As I stood beside this table in my dress whites, each person would come up to the table to set their item down. Many were sobbing uncontrollably. A woman, probably only 3-4 years older than myself, collapsed on the ground in front of me in agony. Her fiancé had been on flight 77. There was nothing I could do to distance myself from her agony. I was plunged into it with her and began to cry all while trying to be a strong military woman…whatever that even means in these circumstances.
As I stood there trying to keep it together with tears streaming down my face with each new family member’s suffering, the three star general I was directly working for, walked up to me and said: “Are you alright, Sailor?” I told him yes. I’d never seen so many stars on a shoulder, so I was trying to keep my military bearing while also grieving alongside the families. He himself had lost his best friend, had smoke inhalation from trying to save others, and was now tasked with the awesome responsibility of helping all of the grieving families.
The Cross does something to us. It’s supposed to. It cuts us deep. It opens up depths within our souls we didn’t know were there until moments of agony occur. It is through this deep penetration of suffering that we are opened to love. If we avoid it, then we cannot love as we are supposed to. We cannot love expansively. We become closed in, or caved in on ourselves, when we avoid our own suffering or the suffering of others.
The Apostles, save St. John, fled the Cross. They ran from the agony, but St. John was opened up to the mystical depths of union with God precisely because he stays with Our Lady and the other women at the foot of the Cross. He suffered in love. I didn’t know what I was doing in my desire to run to the foot of the Cross on 9/11, but it forever changed me. It opened me up to the willingness to suffer in love for others and to use my own suffering for the good of others. It paved the way for the path I’m on now.

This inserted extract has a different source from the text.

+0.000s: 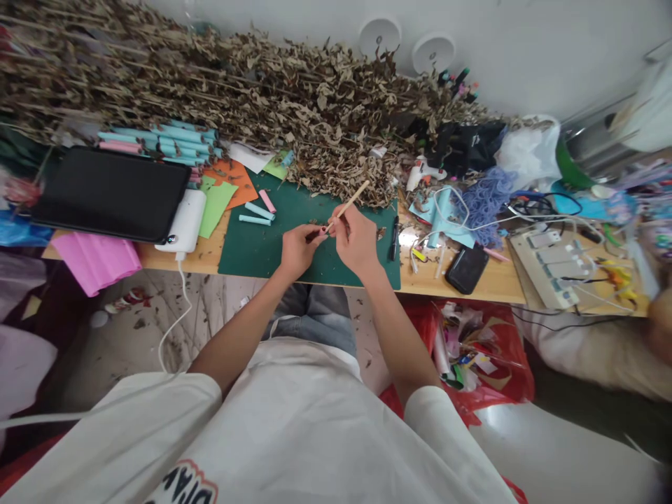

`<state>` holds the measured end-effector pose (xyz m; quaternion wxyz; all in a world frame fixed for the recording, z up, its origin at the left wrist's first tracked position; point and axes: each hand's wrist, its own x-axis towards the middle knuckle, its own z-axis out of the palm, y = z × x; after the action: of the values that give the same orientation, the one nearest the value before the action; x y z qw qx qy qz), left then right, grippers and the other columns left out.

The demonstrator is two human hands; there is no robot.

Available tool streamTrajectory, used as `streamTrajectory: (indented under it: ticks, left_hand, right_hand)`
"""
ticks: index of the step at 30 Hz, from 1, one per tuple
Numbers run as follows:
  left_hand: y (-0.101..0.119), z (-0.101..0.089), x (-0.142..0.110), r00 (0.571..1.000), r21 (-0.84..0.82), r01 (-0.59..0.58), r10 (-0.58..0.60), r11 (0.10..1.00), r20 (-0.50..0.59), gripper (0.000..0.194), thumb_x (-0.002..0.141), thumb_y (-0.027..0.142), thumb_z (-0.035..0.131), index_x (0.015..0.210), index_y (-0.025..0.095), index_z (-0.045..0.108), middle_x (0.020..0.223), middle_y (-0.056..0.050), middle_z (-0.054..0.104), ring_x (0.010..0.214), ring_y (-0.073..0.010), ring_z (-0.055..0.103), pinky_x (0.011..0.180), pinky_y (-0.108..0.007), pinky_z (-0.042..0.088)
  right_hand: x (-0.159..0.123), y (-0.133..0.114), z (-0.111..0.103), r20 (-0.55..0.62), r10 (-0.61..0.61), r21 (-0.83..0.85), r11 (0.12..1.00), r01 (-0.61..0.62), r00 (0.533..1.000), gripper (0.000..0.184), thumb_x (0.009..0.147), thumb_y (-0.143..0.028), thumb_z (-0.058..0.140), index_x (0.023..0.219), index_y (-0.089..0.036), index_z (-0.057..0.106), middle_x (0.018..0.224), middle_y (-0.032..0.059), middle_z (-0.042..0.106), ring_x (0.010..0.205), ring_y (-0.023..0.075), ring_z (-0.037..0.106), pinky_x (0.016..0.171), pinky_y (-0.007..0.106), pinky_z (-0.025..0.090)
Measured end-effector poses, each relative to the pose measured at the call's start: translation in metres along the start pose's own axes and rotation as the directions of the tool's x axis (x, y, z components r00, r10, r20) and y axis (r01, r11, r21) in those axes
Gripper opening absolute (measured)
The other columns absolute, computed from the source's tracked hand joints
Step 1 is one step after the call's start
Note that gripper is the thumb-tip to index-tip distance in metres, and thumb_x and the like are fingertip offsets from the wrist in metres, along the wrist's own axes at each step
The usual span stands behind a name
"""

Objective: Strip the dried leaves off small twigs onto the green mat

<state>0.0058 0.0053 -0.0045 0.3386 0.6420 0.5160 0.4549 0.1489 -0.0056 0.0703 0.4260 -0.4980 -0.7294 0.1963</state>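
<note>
Over the green cutting mat (252,252), my right hand (358,241) is closed around a thin wooden stick (353,199), which slants up and to the right. The stick's lower end meets the fingertips of my left hand (298,250). Those fingertips are pinched together; a tiny dark reddish bit shows there, too small to name. Left of my hands, two light blue paper rolls (257,214) and a pink one (267,201) lie on the mat. A black pen (394,239) rests at the mat's right edge.
Dried leafy stems (315,105) are heaped along the wall. A black tablet (113,192) and white power bank (183,218) lie left. To the right are a glue gun (424,172), black phone (467,269) and power strip (551,262). A red bag (517,357) hangs below; another person's arm (593,346) is far right.
</note>
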Motion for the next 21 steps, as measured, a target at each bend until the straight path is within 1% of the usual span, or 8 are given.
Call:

Love requires fortitude. True love is not easy. It is agonizing at times, but it is what we were made for. The happiness we seek is intermingled with joy and sorrow in this life. We are a selfish lot. Suffering is the single greatest tool that God uses to teach us how to love as we ought to. If we want to see as Christ sees, to love as Christ loves, and to forgive as Christ forgives then we must be willing to embrace the Cross in all of its horror, awe, and joy.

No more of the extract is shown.